Com o desenvolvimento da impressão comercial, a gravação em metal substituiu a xilogravura que acabou voltando-se cada vez mais para formas de expressão puramente artísticas, como ocorreu do Japão nos séculos XVII e XVIII, onde a xilogravura que havia chegado a este país no século XI veio a alcançar neste período um alto padrão estético. Influenciados pela pintura chinesa da dinastia Ming e incorporando cores e nuances antes nunca vistas, os mestres gravadores japoneses desenvolveram um estilo de gravura que se tornaria célebre. A gravura japonesa, através do trabalho de seus principais expoentes: Hokusai, Utamaro e Hiroshige, foi muito longe, levando a arte que antes era acessível apenas à nobreza e à aristocracia a alcançar um número muito maior de pessoas, a ser vista em muitos lugares e a tornar-se extremamente popular. Chamadas Ukiyo-e ou “estampas do mundo que flui”, estas gravuras exerceram grande influência sobre os pintores impressionistas, contribuindo para o intercâmbio cultural e artístic oriente/ocidente.

Artistas como Van Gogh e Gauguin reverenciaram a gravura japonesa em seus quadros e textos, fazendo com que ela fosse reconhecida pelos estudiosos e incorporada ao acervo dos principais museus do mundo.

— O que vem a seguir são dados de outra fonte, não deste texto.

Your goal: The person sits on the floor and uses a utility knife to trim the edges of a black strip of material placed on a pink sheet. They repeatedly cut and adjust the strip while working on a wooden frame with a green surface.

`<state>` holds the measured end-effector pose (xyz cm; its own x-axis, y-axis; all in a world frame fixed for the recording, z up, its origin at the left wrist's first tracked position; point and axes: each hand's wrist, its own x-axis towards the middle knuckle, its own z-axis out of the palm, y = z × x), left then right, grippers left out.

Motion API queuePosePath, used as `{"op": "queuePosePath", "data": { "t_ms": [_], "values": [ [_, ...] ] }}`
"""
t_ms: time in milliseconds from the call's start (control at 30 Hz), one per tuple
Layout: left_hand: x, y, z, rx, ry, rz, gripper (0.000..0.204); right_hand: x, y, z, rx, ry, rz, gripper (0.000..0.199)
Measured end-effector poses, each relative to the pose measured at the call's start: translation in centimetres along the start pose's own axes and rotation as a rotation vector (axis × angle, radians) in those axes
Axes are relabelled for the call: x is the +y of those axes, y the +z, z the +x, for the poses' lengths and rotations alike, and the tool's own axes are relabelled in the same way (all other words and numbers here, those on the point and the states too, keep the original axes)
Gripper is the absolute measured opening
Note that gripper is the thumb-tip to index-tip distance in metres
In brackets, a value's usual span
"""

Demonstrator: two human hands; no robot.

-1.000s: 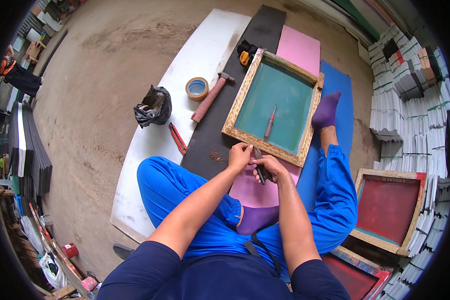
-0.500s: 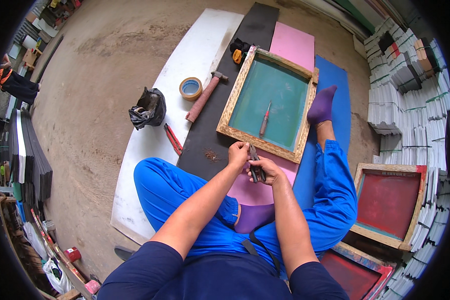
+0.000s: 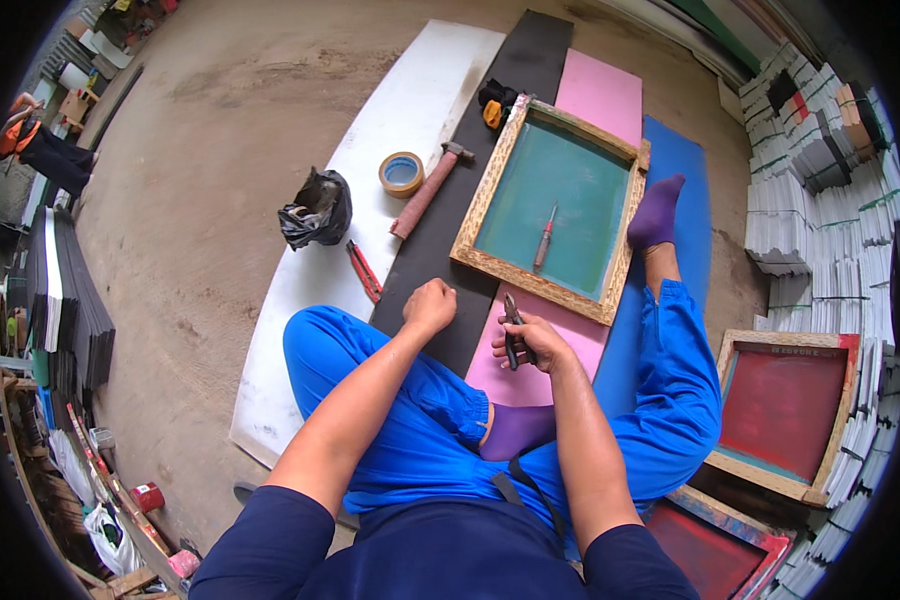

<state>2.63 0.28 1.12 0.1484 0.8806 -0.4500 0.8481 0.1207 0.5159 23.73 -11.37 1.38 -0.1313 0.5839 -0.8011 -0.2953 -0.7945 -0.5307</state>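
Wrapped around the handles of a pair of pliers (image 3: 513, 338) is my right hand (image 3: 538, 345), just below the near edge of a wooden frame. The dark jaws of the pliers point up and away from me. My left hand (image 3: 431, 305) is closed over the black strip; whatever its fingers hold, if anything, is hidden. The wooden frame (image 3: 523, 281) has a green mesh stretched across it and lies in front of both hands. On the mesh rests a screwdriver (image 3: 543, 246) with a red and grey handle.
Left of the frame lie a hammer (image 3: 425, 195), a tape roll (image 3: 402, 174), a red cutter (image 3: 364, 272) and a black plastic bag (image 3: 315, 208). Red-meshed frames (image 3: 782, 405) and paper stacks (image 3: 775, 220) stand at right. Another person (image 3: 50, 150) is at far left.
My left hand has moved left, away from the pliers, to where a small pile of brown bits showed. My right hand keeps the pliers, now lower against the pink strip.
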Motion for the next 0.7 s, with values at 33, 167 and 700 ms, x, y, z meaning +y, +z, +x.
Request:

No final do século XVIII a gravura continuava sua saga desenvolvendo novas técnicas. A litografia (impressão com matrizes de pedra polida) introduziu uma nova forma de se obter uma estampa. Esta forma de expressão artística teve em Toulouse-Lautrec um dos seus expoentes.

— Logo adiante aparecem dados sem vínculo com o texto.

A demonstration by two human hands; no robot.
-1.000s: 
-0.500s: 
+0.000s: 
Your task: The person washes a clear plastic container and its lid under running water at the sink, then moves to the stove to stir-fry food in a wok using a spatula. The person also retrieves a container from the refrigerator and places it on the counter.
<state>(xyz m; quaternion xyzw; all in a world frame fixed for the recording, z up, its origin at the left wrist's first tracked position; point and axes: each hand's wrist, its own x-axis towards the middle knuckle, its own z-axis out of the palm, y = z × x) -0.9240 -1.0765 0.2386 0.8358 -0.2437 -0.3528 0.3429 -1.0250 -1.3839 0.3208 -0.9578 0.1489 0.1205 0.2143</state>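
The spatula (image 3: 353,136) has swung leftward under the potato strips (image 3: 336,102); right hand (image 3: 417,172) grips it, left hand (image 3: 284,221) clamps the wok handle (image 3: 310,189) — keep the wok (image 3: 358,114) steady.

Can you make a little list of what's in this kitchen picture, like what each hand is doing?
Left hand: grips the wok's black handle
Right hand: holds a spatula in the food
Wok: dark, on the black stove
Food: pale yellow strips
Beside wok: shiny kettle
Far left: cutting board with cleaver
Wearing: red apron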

A Serigrafia é outra técnica de impressão que foi adotada pelos artistas no século XX. A Pop Art, movimento artístico que ocorreu nos Estados Unidos por volta de 1960 adotou esta técnica onde pontificou Andy Warhol, que soube obter resultados surpreendentes utilizando a serigrafia para imprimir sobre telas rostos de estrelas famosas como Marylin Monroe. A serigrafia é também conhecida como “silk screen”.

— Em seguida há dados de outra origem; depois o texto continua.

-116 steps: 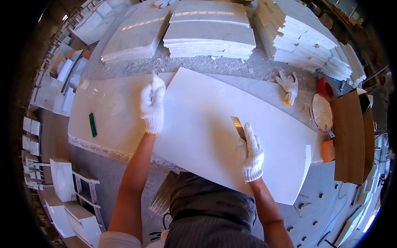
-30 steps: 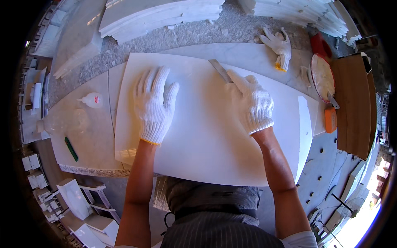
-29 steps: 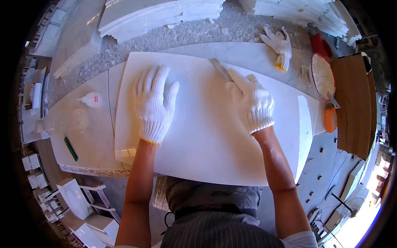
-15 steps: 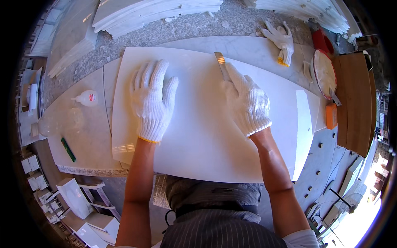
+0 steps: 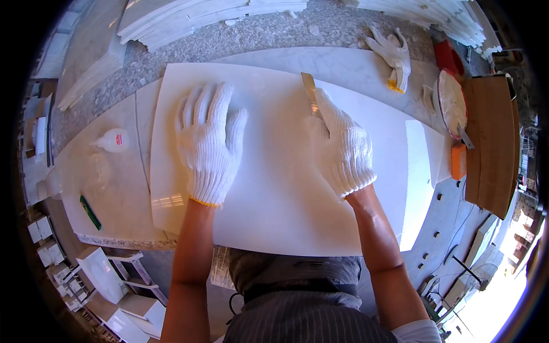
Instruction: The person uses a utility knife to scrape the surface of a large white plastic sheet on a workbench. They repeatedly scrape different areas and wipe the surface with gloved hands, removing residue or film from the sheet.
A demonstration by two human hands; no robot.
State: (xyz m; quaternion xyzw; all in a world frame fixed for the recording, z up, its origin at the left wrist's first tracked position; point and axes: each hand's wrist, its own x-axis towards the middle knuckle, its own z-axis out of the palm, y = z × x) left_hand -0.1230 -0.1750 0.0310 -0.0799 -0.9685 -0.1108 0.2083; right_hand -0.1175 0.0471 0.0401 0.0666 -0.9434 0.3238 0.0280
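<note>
A large glossy white panel (image 5: 274,200) lies flat in front of me, reflecting the light. My left hand (image 5: 209,137), in a white knitted glove with a yellow cuff edge, rests on its left part with the fingers stretched out. My right hand (image 5: 347,146), gloved the same way, is closed around a thin flat metal scraper blade (image 5: 309,88) on the panel's right part. The blade sticks up past the thumb and forefinger, pointing away from me. Its lower end is hidden in the glove.
Left of the panel lie a small white squeeze bottle (image 5: 114,140) and a green cutter knife (image 5: 90,212). A spare white glove (image 5: 393,57), a round tub of pale paste (image 5: 452,106), an orange block (image 5: 458,162) and a cardboard box (image 5: 489,143) are right. White slabs (image 5: 200,20) stand stacked behind.
The blade in my right hand has turned slightly, showing a narrower face. My left hand has shifted a little, still flat on the panel. The whole view has moved slightly.
</note>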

Brasil, a tipografia e a gravura estiveram proibidas pela coroa portuguesa durante todo o período colonial, tendo seu início oficialmente registrado a partir de 1808, quando foi instalada no Rio de janeiro a Imprensa Régia. Neste período foi instalada no Jardim Botânico, também no Rio de Janeiro, a Academia Real de Desenho/Pintura/Escultura e Arquitetura que incentivou o desenvolvimento da gravura e das demais artes em nosso país. A gravura moderna no Brasil conta com grandes artistas que a ela se dedicaram: Lazar Segall, Oswaldo Goeldi e Lívio Abramo se destacam na xilogravura enquanto Marcelo Grassmann, Fayga Ostrower, e um grande números de artistas de renome utilizaram várias técnicas para formar um amplo acervo que hoje pode ser visto nos mais importantes museus e galerias de arte do país. Outra expressão da gravura brasileira que alcançou reconhecimento por seu valor é a xilogravura de cordel que acabou alcançando uma expressão própria e muito particular como manifestação autêntica da cultura popular.

Hoje o ensino da gravura no Brasil integra o programa de cursos de artes visuais, design e artes gráficas, que ajuda a manter viva essa forma de arte.

Artistas contemporâneos se dedicam a gravura, incluindo-a em seu roll de atividades devido sua expressividade e possibilidades estéticas, mas também por se sentirem atraídos por sua história e pela presença que ela teve na vida de grandes artistas como Dürer, Matisse e Picasso, entre tantos outros.